Make an exact copy of all the records, one that contains none of the pictures.

── MATERIAL TO PROCESS ──

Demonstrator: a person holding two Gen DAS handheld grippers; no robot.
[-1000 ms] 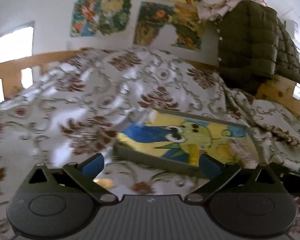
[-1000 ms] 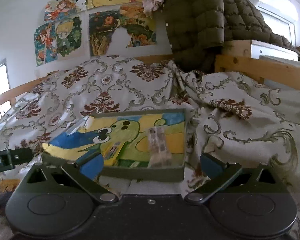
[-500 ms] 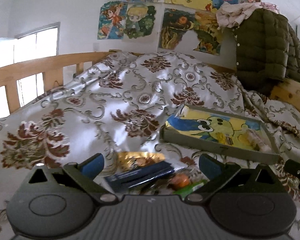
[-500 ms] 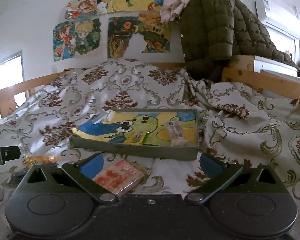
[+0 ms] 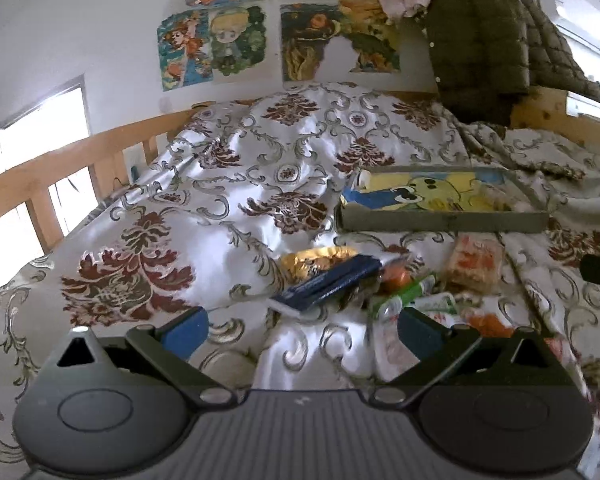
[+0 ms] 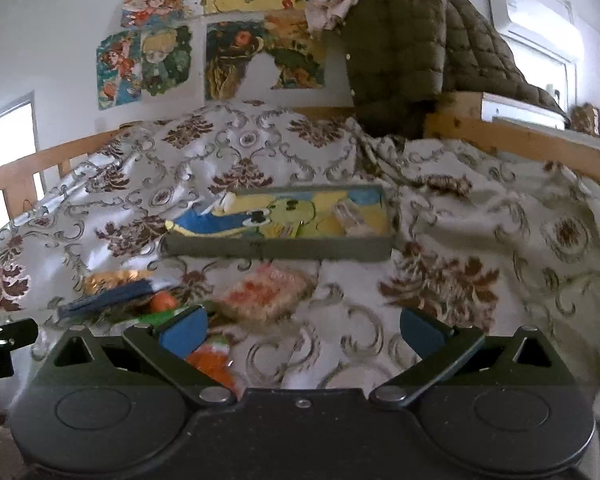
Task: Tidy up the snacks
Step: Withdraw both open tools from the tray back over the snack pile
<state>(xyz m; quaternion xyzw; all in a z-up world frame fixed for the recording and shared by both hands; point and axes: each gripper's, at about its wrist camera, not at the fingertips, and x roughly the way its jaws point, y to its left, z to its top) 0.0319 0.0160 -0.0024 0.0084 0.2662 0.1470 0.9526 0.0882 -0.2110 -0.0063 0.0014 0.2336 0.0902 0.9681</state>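
Note:
A shallow grey tray (image 5: 440,222) (image 6: 276,250) with a yellow and blue cartoon bottom lies on the bed and holds a clear wrapped snack (image 6: 350,216). In front of it lies a loose pile: a gold packet (image 5: 316,258) (image 6: 108,278), a dark blue bar (image 5: 332,282) (image 6: 108,300), a red-printed clear packet (image 5: 476,266) (image 6: 266,294), an orange round snack (image 5: 396,278) (image 6: 164,302) and green-white wrappers (image 5: 410,296). My left gripper (image 5: 302,328) is open just short of the pile. My right gripper (image 6: 302,326) is open, its left pad above an orange packet (image 6: 212,362).
The bed is covered by a white quilt (image 5: 220,200) with brown flower patterns. A wooden rail (image 5: 60,168) runs along the left side. A dark green padded jacket (image 6: 412,52) hangs over the wooden headboard at the back right. Posters cover the wall.
Both grippers have pulled back from the tray. The pile of snacks in front of the tray, hidden a second ago, has come into view. Both stay open.

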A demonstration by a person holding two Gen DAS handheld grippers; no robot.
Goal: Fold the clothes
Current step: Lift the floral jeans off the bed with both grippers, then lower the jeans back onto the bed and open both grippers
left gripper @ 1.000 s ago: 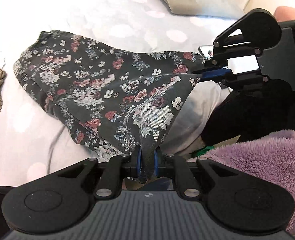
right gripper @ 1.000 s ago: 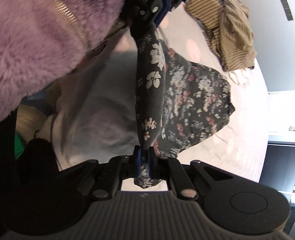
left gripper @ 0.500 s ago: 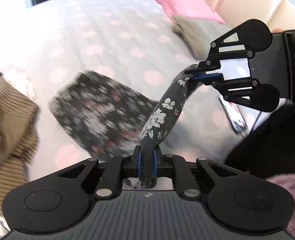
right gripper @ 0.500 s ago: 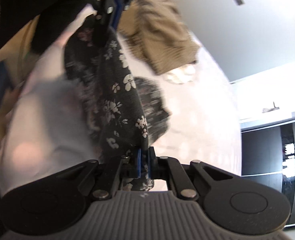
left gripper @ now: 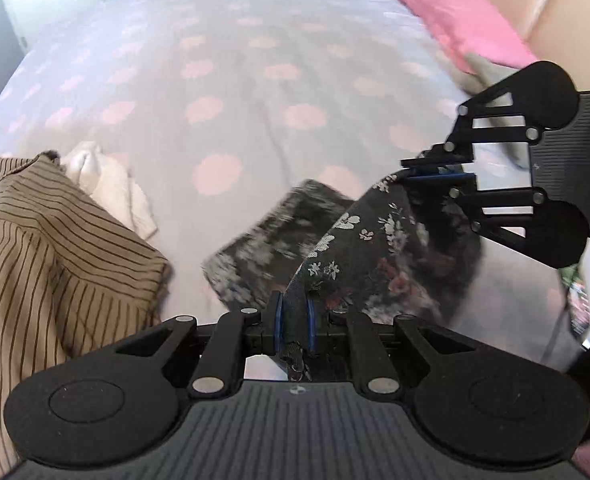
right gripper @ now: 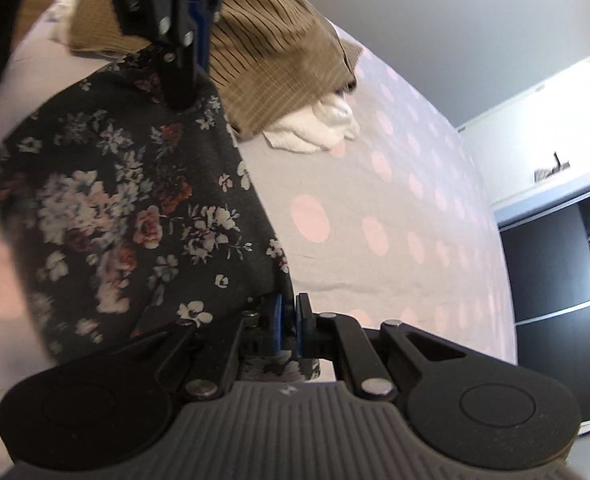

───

▶ WRITTEN SOLUTION
Demonstrator: a person holding two Gen DAS handheld grippers; no robot.
[-1000 ms] 
[-1000 ms] 
[-500 ms] 
[-500 ms] 
[+0 ms] 
[+0 ms] 
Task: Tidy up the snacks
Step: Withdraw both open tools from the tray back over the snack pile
<state>(xyz m; quaternion xyzw; all in a z-up world frame fixed for the recording and shared by both hands; point and axes: each gripper's, at about its wrist camera, not at the fingertips, and x roughly the way its jaws point, y to its left, z to its top) 0.0319 0.0160 -0.0024 0.0084 0.2662 0.1470 0.9526 0.0882 -0.2110 -0.0063 0.0014 0.2336 0.0902 0.9681</state>
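Note:
A shallow grey tray (image 5: 440,222) (image 6: 276,250) with a yellow and blue cartoon bottom lies on the bed and holds a clear wrapped snack (image 6: 350,216). In front of it lies a loose pile: a gold packet (image 5: 316,258) (image 6: 108,278), a dark blue bar (image 5: 332,282) (image 6: 108,300), a red-printed clear packet (image 5: 476,266) (image 6: 266,294), an orange round snack (image 5: 396,278) (image 6: 164,302) and green-white wrappers (image 5: 410,296). My left gripper (image 5: 302,328) is open just short of the pile. My right gripper (image 6: 302,326) is open, its left pad above an orange packet (image 6: 212,362).
The bed is covered by a white quilt (image 5: 220,200) with brown flower patterns. A wooden rail (image 5: 60,168) runs along the left side. A dark green padded jacket (image 6: 412,52) hangs over the wooden headboard at the back right. Posters cover the wall.
Both grippers have pulled back from the tray. The pile of snacks in front of the tray, hidden a second ago, has come into view. Both stay open.
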
A demonstration by a person holding two Gen DAS handheld grippers; no robot.
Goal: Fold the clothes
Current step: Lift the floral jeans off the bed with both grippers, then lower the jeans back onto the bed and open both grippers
left gripper @ 1.000 s ago: 
right gripper @ 1.000 s ago: 
left gripper @ 0.500 s ago: 
right gripper @ 0.500 s ago: 
left gripper @ now: 
right gripper @ now: 

There is nothing further to the answer.